What does "IHS is underfunded" actually mean for an elder living alone on the Navajo Nation?
Let me give you the number first, because it matters: the Indian Health Service has been chronically funded at approximately 61% of the estimated need for Native American healthcare — a figure documented by the IHS FY2024 Congressional Budget Justification and confirmed annually by the National Congress of American Indians. That gap didn't appear overnight. It has been building for decades.
What it means on the ground in Navajo County: your IHS facility — say, Whiteriver PHS Indian Hospital in Whiteriver, or the Hopi Health Care Center in Polacca — may not have the specialist on staff that day. The wait for a referral through Purchased/Referred Care (PRC) can take weeks. The PRC fund runs out before the fiscal year ends. And if you're living alone 60 miles from Show Low with a mobility disability and a blood pressure cuff that keeps reading high, you are not a policy debate. You are a real person in a real gap.
Notice what those four numbers add up to for a senior living alone: trouble walking, trouble seeing, a possible history of stroke, and aching joints that make it harder to leave the house. None of these conditions care whether IHS has enough funding this quarter. Medicare was designed to address exactly these chronic, ongoing needs — and it covers them whether or not you live near a city.
IHS is not a government assistance program. It is a treaty obligation — the United States' side of a legal exchange in which Native nations ceded over 500 million acres of land in return for, among other things, guaranteed healthcare. When IHS is underfunded, that is a broken contract. Medicare enrollment does not waive that right. It supplements it. Our elders should not have to choose between a treaty right and a federal entitlement. They are owed both.
Get Indian Country health updates directly to your inbox — no fluff, no jargon. Just what our elders need to know before Open Enrollment.

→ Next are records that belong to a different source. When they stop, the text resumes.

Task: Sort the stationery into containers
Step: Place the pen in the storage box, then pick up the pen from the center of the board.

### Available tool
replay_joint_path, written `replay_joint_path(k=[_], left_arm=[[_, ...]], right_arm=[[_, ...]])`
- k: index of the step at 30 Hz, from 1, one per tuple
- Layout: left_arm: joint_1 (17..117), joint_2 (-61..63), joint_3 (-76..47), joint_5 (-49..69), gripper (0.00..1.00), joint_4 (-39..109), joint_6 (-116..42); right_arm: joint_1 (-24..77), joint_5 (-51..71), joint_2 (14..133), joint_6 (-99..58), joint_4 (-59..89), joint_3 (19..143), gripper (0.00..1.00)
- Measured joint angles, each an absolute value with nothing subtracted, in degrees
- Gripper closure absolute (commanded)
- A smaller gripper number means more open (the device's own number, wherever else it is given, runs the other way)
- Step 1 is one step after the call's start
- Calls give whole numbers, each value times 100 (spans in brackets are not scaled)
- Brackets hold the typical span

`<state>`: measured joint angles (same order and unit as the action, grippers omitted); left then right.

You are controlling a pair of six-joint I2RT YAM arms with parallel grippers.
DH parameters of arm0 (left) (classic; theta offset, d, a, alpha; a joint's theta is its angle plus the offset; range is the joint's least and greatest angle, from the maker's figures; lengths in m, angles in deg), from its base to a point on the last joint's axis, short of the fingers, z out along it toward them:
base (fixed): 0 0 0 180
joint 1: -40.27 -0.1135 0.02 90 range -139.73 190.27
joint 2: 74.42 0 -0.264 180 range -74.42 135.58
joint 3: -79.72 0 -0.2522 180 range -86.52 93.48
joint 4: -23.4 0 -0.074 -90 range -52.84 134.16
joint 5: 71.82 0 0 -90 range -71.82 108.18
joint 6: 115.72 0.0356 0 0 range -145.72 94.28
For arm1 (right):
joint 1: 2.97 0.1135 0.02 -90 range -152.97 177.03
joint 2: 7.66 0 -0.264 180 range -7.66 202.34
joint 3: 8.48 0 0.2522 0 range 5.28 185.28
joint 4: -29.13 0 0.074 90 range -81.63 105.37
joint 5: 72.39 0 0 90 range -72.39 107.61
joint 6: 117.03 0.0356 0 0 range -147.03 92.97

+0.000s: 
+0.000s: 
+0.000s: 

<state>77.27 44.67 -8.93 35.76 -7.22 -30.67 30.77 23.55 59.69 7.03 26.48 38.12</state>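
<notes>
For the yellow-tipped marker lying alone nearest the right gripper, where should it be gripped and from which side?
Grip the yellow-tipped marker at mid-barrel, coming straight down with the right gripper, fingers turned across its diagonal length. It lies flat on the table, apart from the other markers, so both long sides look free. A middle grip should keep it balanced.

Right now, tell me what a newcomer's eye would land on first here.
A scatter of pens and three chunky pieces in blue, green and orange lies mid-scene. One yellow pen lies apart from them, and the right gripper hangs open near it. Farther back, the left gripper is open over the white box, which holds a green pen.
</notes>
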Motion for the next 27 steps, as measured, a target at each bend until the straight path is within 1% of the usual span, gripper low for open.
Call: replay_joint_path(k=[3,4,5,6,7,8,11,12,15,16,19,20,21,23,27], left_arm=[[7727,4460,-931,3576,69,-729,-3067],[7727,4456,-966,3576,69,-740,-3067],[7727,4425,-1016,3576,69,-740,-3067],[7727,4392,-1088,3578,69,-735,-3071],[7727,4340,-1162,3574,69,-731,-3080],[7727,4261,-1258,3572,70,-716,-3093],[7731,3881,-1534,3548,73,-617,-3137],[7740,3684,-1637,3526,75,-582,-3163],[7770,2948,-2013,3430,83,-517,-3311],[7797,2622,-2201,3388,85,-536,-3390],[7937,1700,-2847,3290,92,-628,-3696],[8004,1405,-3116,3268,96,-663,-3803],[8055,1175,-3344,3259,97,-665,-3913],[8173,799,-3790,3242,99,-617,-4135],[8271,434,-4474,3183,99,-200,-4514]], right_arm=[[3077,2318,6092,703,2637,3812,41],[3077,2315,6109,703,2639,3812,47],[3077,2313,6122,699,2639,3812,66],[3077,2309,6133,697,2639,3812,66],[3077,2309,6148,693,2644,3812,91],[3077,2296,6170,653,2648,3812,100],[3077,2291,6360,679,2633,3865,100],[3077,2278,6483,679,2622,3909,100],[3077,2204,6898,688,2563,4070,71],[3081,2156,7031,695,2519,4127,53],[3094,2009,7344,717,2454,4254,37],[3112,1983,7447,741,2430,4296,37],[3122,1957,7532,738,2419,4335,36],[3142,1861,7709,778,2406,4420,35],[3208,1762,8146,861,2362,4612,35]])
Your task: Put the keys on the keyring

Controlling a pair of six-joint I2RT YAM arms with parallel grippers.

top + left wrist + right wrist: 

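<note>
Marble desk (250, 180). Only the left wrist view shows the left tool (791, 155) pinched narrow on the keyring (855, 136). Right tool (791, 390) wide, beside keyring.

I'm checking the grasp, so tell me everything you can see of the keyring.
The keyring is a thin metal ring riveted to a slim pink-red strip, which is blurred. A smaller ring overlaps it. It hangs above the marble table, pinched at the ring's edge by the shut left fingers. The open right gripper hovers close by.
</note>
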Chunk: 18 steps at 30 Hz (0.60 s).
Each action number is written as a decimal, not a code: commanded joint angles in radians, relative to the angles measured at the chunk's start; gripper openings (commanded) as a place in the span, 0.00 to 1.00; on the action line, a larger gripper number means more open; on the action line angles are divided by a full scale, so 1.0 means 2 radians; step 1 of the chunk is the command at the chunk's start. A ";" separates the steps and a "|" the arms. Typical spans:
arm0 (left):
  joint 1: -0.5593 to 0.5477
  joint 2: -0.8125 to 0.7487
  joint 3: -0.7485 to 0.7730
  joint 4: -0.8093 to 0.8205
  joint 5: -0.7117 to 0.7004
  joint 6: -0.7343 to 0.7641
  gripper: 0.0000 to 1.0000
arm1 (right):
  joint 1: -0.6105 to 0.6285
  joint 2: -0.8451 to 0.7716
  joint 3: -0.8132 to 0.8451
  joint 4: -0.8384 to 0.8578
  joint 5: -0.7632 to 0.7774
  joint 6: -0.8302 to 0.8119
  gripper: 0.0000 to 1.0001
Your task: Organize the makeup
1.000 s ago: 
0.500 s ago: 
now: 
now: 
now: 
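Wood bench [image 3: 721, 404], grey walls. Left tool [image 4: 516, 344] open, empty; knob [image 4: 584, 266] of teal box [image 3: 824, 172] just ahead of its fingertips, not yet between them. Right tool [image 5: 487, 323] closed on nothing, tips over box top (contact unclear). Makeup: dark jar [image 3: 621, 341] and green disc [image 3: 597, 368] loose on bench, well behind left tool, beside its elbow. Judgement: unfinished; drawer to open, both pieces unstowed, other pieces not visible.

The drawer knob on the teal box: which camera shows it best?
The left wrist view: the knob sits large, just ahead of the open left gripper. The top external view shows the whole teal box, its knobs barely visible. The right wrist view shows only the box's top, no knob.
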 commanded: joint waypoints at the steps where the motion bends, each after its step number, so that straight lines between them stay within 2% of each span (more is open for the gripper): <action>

Sign Up Free — Indian Country Desk NewsletterWhat health conditions are most likely to send a Navajo County senior alone to the hospital — and which hospital will Medicare actually pay for?
Here's where geography becomes care — or the absence of it. Navajo County has five hospital facilities. Let's be honest about what each one actually provides:
| Hospital | Location | Type | ER? | CMS Rating | System |
|---|---|---|---|---|---|
| Summit Healthcare Regional Medical Center | Show Low | Acute Care | Yes | 4 Stars | Medicare |
| Little Colorado Medical Center | Winslow | Critical Access | Yes | Not Rated | Medicare |
| Whiteriver PHS Indian Hospital | Whiteriver | Acute Care | No | Not Rated | IHS |
| Hopi Health Care Center | Polacca | Critical Access | No | Not Rated | IHS/Tribal |
| Changepoint Psychiatric Hospital | Lakeside | Psychiatric | No | Not Rated | Private |
Source: CMS Hospital Compare / HRSA Hospital Search, April 2026. Phone: Summit Healthcare (928) 537-4375 · Little Colorado Medical Center (928) 289-4691 · Whiteriver PHS (928) 338-4911 · Hopi Health Care Center (928) 737-6000.
If you are living alone and you have a stroke — which 4.2% of adults in this county have already experienced — Medicare's inpatient billing applies at Summit Healthcare and Little Colorado Medical Center. At Whiteriver PHS Indian Hospital, Medicare can still be billed by the facility for eligible services, but CMS does not publish a star rating for IHS facilities, which means the quality comparison tools most seniors use simply don't show them. That invisibility has a cost.
Here's a critical detail most people don't know: IHS facilities can bill Medicare directly for services rendered to Medicare-eligible patients. This is called IHS Medicare billing, and it means your IHS facility gets reimbursed — at no cost to you — when you have Medicare. Enrolling in Medicare doesn't push you out of IHS. It puts money back into IHS so it can serve more people.
Navajo County AZ — Key Health Conditions Among Adults (CDC PLACES 2023)
For seniors living alone, these are the conditions most likely to require care beyond what IHS can reliably fund. Source: CDC PLACES 2023 via CDC.gov/places.
If IHS already serves me, why does living alone make Medicare more urgent — not less?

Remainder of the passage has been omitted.